### [THE PROBLEM]
Count how many lines in the data hold the word "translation", and give that number alone.

### [DATASET RECORDS]

·····

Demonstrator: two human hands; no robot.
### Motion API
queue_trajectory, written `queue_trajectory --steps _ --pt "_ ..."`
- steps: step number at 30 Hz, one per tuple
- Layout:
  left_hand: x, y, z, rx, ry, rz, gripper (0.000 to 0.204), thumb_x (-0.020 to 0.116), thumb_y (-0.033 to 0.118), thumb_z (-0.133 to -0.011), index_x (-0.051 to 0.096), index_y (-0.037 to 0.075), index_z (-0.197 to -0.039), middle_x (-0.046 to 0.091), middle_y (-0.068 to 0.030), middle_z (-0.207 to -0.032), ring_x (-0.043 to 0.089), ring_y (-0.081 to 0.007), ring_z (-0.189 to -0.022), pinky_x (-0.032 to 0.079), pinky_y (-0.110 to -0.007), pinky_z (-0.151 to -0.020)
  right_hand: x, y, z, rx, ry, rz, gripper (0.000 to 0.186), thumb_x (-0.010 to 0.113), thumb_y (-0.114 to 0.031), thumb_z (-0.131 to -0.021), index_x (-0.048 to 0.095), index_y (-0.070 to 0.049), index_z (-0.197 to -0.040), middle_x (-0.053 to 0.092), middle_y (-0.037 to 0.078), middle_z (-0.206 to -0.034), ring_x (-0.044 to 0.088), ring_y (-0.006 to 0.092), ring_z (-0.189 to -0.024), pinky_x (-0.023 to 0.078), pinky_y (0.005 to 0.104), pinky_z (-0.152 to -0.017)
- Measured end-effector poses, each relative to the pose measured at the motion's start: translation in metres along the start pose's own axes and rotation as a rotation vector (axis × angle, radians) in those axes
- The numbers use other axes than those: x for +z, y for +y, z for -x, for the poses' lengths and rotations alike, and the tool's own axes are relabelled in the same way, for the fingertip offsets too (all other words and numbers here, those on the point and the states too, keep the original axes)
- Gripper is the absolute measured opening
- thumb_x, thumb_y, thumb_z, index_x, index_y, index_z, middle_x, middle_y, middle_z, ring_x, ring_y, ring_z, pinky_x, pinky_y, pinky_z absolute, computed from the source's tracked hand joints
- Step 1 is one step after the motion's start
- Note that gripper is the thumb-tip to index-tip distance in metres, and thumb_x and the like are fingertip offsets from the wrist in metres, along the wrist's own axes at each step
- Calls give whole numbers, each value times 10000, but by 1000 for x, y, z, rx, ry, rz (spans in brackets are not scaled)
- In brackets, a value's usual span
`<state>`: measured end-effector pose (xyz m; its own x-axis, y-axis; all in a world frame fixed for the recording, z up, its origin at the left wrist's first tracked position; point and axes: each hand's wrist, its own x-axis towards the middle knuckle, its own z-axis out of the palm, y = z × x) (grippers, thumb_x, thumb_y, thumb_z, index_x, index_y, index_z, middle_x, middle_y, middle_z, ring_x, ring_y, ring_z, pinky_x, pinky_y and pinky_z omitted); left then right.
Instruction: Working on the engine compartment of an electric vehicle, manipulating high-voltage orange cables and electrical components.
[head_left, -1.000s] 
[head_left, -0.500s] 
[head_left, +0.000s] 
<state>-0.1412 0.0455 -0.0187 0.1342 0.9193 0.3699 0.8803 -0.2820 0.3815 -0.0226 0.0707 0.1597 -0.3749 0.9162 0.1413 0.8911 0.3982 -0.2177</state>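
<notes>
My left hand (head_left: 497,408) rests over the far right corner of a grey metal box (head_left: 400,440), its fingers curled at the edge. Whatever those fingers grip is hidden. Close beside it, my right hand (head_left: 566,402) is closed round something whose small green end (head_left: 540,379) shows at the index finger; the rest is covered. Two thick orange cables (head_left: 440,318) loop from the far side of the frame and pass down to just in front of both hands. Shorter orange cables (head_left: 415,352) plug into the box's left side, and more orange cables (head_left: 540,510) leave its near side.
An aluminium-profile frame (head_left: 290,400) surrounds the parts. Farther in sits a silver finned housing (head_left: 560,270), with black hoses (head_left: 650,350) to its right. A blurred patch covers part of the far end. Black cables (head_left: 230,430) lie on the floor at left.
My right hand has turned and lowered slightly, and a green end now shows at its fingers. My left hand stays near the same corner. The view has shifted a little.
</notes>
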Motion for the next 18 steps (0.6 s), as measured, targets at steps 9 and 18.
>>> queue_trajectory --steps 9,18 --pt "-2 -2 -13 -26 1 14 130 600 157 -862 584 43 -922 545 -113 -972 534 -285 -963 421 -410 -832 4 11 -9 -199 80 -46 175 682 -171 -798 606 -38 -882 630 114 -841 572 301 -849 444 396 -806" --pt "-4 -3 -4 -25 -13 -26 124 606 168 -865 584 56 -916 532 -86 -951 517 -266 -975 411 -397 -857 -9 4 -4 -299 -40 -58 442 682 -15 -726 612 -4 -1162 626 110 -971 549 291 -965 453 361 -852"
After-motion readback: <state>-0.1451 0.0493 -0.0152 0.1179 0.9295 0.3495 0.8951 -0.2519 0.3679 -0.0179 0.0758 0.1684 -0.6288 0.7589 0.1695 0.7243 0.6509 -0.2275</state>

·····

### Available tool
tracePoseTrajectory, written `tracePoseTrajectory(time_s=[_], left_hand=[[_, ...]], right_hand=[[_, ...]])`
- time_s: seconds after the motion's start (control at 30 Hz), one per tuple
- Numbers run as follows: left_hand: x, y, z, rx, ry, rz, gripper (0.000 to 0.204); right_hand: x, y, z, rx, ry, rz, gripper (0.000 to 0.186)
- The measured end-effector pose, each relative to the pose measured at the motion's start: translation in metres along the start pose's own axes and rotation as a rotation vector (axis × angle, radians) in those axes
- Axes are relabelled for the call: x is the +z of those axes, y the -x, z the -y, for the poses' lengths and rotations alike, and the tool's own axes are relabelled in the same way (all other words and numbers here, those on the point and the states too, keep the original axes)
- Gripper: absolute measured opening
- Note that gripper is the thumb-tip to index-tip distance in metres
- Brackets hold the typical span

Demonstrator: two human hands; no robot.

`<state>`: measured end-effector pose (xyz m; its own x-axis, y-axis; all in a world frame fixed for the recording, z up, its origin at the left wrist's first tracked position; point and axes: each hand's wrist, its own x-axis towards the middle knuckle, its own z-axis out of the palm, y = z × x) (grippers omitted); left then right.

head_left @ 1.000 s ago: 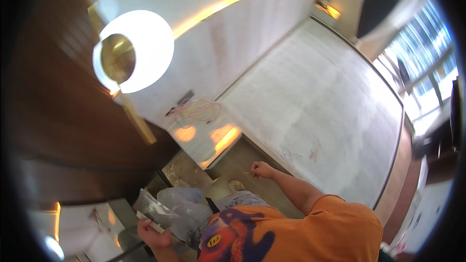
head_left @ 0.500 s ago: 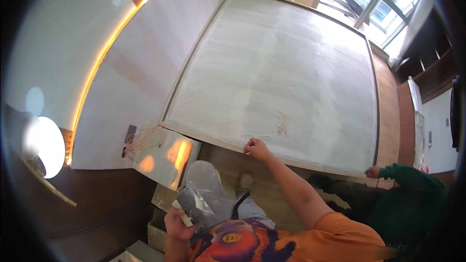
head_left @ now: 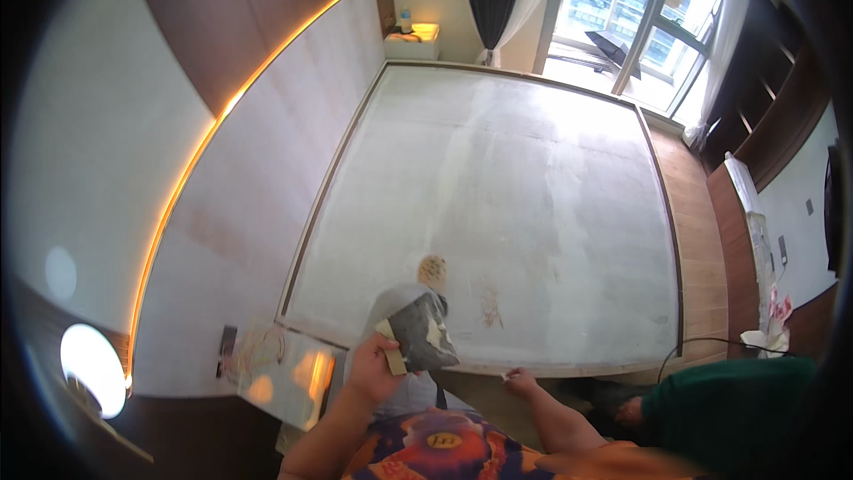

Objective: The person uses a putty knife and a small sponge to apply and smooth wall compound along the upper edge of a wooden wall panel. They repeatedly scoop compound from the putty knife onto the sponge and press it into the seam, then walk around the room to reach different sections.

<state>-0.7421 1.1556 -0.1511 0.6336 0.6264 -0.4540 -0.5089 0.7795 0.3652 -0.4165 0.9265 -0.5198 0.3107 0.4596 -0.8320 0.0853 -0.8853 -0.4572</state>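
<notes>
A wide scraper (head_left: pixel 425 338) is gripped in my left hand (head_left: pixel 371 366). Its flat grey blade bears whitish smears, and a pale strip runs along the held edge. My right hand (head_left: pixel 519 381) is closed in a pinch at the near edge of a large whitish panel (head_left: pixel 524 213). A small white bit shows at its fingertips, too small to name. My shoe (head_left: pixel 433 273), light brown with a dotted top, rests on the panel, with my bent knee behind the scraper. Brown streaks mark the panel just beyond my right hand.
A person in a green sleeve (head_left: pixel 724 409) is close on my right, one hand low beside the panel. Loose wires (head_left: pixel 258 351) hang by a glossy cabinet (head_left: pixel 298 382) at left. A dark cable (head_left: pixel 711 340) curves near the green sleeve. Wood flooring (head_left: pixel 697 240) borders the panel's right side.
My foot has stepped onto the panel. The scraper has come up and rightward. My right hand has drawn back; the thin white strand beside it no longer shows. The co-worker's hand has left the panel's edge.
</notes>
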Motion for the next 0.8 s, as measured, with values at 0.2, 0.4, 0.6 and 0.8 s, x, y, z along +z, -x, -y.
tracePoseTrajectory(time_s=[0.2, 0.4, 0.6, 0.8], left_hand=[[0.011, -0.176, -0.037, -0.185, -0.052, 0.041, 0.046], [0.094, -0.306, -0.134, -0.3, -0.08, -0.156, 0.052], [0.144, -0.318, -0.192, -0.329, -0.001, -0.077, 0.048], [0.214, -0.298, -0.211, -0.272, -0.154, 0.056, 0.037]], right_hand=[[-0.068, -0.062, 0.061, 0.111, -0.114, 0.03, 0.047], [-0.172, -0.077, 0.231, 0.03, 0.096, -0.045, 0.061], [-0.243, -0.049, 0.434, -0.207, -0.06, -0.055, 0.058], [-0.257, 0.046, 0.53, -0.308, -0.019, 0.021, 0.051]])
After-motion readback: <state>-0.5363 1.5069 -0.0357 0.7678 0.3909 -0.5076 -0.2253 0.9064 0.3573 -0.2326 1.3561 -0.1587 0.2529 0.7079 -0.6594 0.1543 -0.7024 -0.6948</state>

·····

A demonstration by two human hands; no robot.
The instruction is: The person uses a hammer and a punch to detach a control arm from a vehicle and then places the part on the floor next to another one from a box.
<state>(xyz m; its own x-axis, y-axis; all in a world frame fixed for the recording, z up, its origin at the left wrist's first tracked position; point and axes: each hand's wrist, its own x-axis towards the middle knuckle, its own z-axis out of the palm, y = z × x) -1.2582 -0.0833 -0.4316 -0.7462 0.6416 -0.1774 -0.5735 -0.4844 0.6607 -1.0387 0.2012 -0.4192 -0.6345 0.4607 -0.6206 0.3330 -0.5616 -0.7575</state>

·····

### [SOLUTION FOR THIS PROBLEM]
2